Actions

Disaster Recovery Plan (DRP)

A disaster recovery plan (DRP) is a documented process or set of procedures to recover and protect a business IT infrastructure in the event of a disaster.[1]


A Disaster Recovery Plan (DRP) is a business plan that describes how work can be resumed quickly and effectively after a disaster. Disaster recovery planning is just part of business continuity planning and applied to aspects of an organization that rely on an IT infrastructure to function. The overall idea is to develop a plan that will allow the IT department to recover enough data and system functionality to allow a business or organization to operate - even possibly at a minimal level. The creation of a DRP begins with a DRP proposal to achieve upper level management support. Then a business impact analysis (BIA) is needed to determine which business functions are the most critical and the requirements to get the IT components of those functions operational again after a disaster, either on-site or off-site.[2]


Disaster Recovery Plan
source: Delcorp Data


Scope and Objectives of a Disaster Recovery Plan[3]
The Disaster Recovery Plan provides a state of readiness allowing prompt personnel response after a disaster has occurred. This, in turn, provides for a more effective and efficient recovery effort. The Disaster Recovery Plan should be developed to accomplish the following objectives:
1. Limit the magnitude of any loss by minimizing the duration of a critical application service interruption.
2. Assess damage, repair the damage, and activate the repaired computer center.
3. Recover data and information imperative to the operation of critical application’s.
4. Manage the recovery operation in an organized and effective manner.
5. Prepare technology personnel to respond effectively in disaster recovery situations.
Every business has the responsibility to respond to any short or long term disruption of services.

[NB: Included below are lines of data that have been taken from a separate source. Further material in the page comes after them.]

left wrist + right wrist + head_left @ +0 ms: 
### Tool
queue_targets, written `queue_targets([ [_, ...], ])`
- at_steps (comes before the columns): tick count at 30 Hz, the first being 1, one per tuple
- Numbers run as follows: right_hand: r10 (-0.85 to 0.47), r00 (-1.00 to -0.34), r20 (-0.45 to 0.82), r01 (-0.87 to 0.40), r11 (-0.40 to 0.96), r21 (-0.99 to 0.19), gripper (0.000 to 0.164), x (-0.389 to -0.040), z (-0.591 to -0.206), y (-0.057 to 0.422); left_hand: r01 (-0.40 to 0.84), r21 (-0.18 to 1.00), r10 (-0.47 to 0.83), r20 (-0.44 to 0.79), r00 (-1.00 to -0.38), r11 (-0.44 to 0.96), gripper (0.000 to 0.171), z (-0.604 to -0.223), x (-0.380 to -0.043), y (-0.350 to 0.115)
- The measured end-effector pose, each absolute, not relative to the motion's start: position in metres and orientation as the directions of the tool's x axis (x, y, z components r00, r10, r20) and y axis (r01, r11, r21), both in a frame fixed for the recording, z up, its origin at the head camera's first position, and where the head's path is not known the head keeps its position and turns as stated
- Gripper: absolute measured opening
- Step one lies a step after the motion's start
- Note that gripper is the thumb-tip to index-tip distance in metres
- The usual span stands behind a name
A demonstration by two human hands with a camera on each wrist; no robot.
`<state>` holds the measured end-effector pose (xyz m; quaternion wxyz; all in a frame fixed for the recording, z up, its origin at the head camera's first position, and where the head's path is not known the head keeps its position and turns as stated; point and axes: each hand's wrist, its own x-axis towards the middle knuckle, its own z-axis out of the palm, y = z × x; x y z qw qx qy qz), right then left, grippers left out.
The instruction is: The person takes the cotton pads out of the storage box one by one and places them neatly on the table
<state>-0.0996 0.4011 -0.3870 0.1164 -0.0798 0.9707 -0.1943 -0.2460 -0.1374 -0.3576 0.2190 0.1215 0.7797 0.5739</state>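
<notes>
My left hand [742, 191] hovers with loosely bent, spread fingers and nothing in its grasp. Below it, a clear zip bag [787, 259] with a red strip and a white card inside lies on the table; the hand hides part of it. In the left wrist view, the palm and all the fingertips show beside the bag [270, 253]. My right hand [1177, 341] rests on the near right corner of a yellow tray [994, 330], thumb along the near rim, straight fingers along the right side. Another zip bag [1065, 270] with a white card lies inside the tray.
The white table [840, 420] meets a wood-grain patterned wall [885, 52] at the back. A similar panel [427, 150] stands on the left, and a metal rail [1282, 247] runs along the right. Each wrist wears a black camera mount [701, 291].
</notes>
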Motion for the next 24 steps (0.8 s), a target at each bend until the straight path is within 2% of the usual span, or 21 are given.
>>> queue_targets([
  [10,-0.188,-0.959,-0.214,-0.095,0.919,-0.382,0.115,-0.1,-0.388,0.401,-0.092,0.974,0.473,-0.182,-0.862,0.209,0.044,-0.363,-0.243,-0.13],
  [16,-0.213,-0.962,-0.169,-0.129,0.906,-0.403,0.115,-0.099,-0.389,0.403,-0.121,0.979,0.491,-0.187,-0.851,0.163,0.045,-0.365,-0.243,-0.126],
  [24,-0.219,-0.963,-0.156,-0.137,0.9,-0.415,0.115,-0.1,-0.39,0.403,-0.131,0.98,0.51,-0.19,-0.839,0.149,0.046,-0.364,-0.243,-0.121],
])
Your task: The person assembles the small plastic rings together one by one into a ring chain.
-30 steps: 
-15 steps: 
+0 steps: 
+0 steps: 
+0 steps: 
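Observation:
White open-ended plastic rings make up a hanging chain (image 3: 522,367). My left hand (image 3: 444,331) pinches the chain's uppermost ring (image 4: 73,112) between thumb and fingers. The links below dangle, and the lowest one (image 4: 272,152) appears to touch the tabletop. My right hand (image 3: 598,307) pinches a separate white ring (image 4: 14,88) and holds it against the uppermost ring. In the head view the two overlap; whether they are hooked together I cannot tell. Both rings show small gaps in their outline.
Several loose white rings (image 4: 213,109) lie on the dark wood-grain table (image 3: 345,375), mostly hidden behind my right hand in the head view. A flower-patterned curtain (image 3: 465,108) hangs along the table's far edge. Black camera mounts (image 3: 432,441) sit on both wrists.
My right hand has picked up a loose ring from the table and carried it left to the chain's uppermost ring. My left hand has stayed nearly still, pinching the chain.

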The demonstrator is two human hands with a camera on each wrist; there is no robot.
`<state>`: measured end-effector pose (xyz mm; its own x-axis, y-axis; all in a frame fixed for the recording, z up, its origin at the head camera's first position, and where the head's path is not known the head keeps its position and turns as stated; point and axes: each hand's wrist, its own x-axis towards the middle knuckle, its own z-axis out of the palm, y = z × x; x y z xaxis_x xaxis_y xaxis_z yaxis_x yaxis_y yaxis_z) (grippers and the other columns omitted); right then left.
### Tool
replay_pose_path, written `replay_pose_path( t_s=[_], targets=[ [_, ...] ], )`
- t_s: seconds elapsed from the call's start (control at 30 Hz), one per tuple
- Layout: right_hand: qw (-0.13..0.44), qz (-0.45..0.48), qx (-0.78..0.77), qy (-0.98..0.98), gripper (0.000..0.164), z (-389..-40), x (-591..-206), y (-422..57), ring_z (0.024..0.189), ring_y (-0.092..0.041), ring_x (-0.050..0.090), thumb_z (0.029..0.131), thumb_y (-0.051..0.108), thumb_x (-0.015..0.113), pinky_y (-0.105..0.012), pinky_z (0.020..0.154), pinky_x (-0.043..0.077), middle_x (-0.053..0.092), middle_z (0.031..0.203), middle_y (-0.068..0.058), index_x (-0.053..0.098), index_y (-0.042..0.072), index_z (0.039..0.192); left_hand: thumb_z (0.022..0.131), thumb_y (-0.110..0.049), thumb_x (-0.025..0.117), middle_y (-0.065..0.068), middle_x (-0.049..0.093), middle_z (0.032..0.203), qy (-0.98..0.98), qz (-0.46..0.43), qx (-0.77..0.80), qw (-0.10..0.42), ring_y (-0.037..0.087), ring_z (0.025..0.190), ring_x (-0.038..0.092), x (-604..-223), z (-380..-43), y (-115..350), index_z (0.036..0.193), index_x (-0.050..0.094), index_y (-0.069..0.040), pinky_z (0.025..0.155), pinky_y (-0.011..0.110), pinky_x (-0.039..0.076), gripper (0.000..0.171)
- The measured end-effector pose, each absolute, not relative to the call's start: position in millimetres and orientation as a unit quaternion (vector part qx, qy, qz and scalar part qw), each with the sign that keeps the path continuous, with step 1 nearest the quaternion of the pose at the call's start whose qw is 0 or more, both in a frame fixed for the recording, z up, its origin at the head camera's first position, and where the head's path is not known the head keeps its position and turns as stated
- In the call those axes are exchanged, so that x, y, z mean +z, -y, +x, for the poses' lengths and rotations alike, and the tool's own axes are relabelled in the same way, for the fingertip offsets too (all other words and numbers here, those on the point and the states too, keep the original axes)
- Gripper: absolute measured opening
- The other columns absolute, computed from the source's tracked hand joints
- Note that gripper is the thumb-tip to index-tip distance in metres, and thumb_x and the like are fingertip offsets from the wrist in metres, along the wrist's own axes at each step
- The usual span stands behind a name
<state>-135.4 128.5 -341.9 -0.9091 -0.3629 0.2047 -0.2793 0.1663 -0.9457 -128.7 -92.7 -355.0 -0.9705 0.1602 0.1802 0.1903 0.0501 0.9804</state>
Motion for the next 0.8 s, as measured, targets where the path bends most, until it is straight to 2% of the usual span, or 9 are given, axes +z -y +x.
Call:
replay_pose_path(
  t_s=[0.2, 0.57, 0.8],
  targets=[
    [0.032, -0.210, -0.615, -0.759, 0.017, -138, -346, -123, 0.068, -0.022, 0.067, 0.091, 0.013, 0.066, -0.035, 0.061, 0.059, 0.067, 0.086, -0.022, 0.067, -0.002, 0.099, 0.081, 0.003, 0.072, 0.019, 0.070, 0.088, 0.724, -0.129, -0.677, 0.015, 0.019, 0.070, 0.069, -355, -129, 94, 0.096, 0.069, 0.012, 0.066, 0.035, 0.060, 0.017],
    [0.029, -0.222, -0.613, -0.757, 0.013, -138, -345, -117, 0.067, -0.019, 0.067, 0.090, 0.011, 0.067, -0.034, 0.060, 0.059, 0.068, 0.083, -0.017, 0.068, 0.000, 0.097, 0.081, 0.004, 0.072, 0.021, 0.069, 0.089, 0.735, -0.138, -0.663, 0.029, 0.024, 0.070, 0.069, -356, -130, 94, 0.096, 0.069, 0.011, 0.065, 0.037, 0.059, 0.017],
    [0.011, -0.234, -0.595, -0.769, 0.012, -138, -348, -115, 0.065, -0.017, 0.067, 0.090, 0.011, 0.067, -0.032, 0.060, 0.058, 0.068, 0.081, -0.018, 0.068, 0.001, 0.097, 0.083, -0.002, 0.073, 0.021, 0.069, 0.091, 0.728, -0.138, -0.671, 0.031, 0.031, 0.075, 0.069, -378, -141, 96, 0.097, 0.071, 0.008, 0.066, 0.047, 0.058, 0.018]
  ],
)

By developing, documenting, implementing and testing this Disaster Recovery Plan, businesses will be able to restore the availability of critical applications in a timely and organized manner following a disaster occurrence. In order to accomplish these objectives, the technology area will depend on support from senior management, end users and staff departments. Disaster Recovery Plan activities are initiated by a situation or disaster alert procedure. After discovery of an incident, technology management will be informed of a potential disaster at the computer center. The Recovery Management Team will perform an assessment of the situation and determine if there is a need to declare a disaster and activate the Disaster Recovery Plan. When the Plan is activated, assigned recovery personnel will be alerted and directed to activate their recovery procedures.


Types of Disaster Recovery Plan (DRP)[4]
There is no one right type of disaster recovery plan, nor is there a one-size-fits-all disaster recovery plan. However, there are three basic strategies that feature in all disaster recovery plans:
(1) preventive measures,
(2) detective measures, and
(3) corrective measures.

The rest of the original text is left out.